Thanks for keeping me honest :slight_smile: My fact checker was sleeping on the job and my explanation lacked very important details.

When RxNorm retires a concept, OMOP/RxNorm/powers that be change the standard_concept designation to null and the invalid_reason = U. I still have the retired RxNorm code for Imipramine 10mg enteric coated tablet with RXCUI and concept_code = 310979 in my data. I map to this concept in the drug_source_concept_id field. The drug_concept_id field has drug_concept_id = 778358, Imipramine Hydrochloride 10mg delayed release oral tablet because this is the standard concept for my source RxNorm code.

@MPhilofsky:

Perfect.

I’m poking the sleeping bear . . .

It sounds like people are comfortable with a 2 part recommendation here:

  1. Submit recommendation to the CDM WG to make all CONCEPT_IDs NOT NULL columns.

  2. update language in the WIKI under CONCEPT_ID

Foreign key into the Standardized Vocabularies (i.e. the standard_concept attribute for the corresponding term is true), which serves as the primary basis for all standardized analytics. For example, condition_concept_id = 31967 contains reference value for SNOMED concept of 'Nausea'. Set the value to 0 'No matching concept' when a mapping to a standard concept cannot be found.

Anyone have more feedback . . . .

From a mapping quality point of view the null/0 distinction is important.

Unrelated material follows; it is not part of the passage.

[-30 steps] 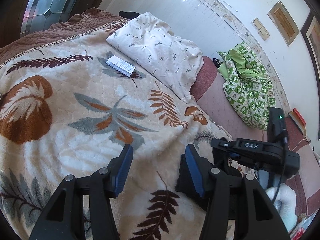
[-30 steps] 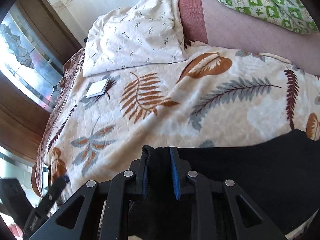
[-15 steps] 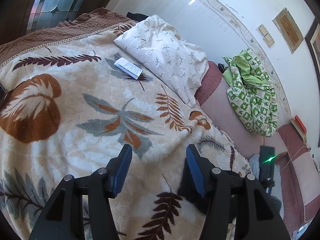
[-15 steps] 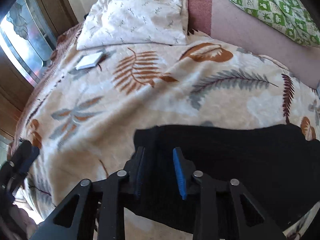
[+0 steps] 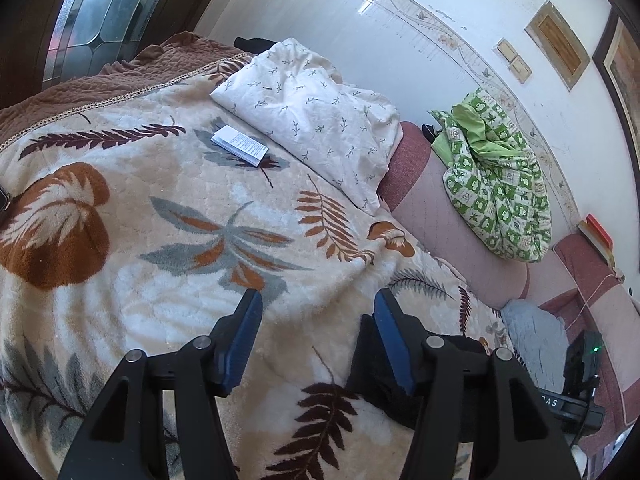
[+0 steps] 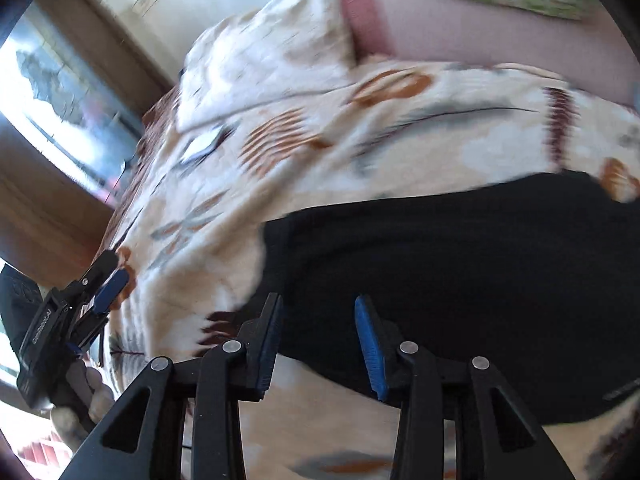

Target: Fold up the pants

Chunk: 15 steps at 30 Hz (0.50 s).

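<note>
Black pants (image 6: 460, 264) lie flat on the leaf-patterned blanket (image 6: 320, 168); the right wrist view is blurred by motion. My right gripper (image 6: 318, 320) is open and empty, above the pants' near left edge. My left gripper (image 5: 316, 320) is open and empty over the blanket (image 5: 160, 240); a bit of the black pants (image 5: 372, 376) shows behind its right finger. The left gripper also shows in the right wrist view (image 6: 108, 284) at the far left. The right gripper's body shows in the left wrist view (image 5: 576, 396) at the lower right.
A white pillow (image 5: 316, 116) and a small booklet (image 5: 240, 146) lie at the head of the bed. A green patterned cloth (image 5: 496, 184) sits on a pink cushion (image 5: 448, 232) against the wall. A stained-glass window (image 5: 104, 12) is at the left.
My right gripper has let go of the pants, opened and pulled back to the right. The pants now lie flat. The left gripper has stayed open and shifted slightly.
</note>
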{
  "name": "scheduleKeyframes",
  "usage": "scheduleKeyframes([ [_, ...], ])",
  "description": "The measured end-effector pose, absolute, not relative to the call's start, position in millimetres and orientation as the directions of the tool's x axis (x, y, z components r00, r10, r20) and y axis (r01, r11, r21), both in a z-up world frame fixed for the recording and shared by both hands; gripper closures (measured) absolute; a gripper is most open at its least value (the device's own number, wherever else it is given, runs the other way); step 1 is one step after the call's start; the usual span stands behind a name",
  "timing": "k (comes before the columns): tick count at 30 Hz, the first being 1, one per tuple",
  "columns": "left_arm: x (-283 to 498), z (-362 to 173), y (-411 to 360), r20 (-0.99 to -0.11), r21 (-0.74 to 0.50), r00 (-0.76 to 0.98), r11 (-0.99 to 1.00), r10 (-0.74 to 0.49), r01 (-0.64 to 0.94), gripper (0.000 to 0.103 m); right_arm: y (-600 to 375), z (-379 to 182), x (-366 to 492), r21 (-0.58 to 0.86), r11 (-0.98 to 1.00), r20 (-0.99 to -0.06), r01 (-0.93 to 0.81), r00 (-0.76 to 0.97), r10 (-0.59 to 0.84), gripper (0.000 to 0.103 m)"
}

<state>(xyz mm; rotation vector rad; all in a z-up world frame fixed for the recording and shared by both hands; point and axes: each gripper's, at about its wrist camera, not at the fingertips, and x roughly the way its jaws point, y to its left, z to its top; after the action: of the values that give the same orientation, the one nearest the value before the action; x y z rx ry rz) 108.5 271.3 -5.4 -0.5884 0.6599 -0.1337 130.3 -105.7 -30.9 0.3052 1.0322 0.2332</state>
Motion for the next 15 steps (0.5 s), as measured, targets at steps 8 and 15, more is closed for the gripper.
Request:
scheduleKeyframes([
  [8,100.5,-1.8,244.0,-0.533,-0.5,0.791,0.866,-0.301,-0.008,0.043,-327.5,-84.4,87.5,0.18,0.904,-0.9,0.388,0.435,-0.008,0.062],
  [15,105.2,-16.1,224.6,-0.556,-0.522,0.747,0.853,-0.365,0.028,0.042,-344.1,-67.5,57.1,0.146,0.906,-0.89,0.397,0.453,-0.056,0.065],
])
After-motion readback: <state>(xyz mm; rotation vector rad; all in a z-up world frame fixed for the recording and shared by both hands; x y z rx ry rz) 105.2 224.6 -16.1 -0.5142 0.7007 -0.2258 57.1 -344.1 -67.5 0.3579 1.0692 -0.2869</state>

For non-required concept_ids like value_as_concept_id, a null represents that there was no attempt made to map a source concept to a standard target concept. A 0 means that no suitable mapping has been found. When generating mapping statistics, we neglect the nulls and only look at the concept_ids >= 0.

So in that perspective I would argue to allow null in those fields.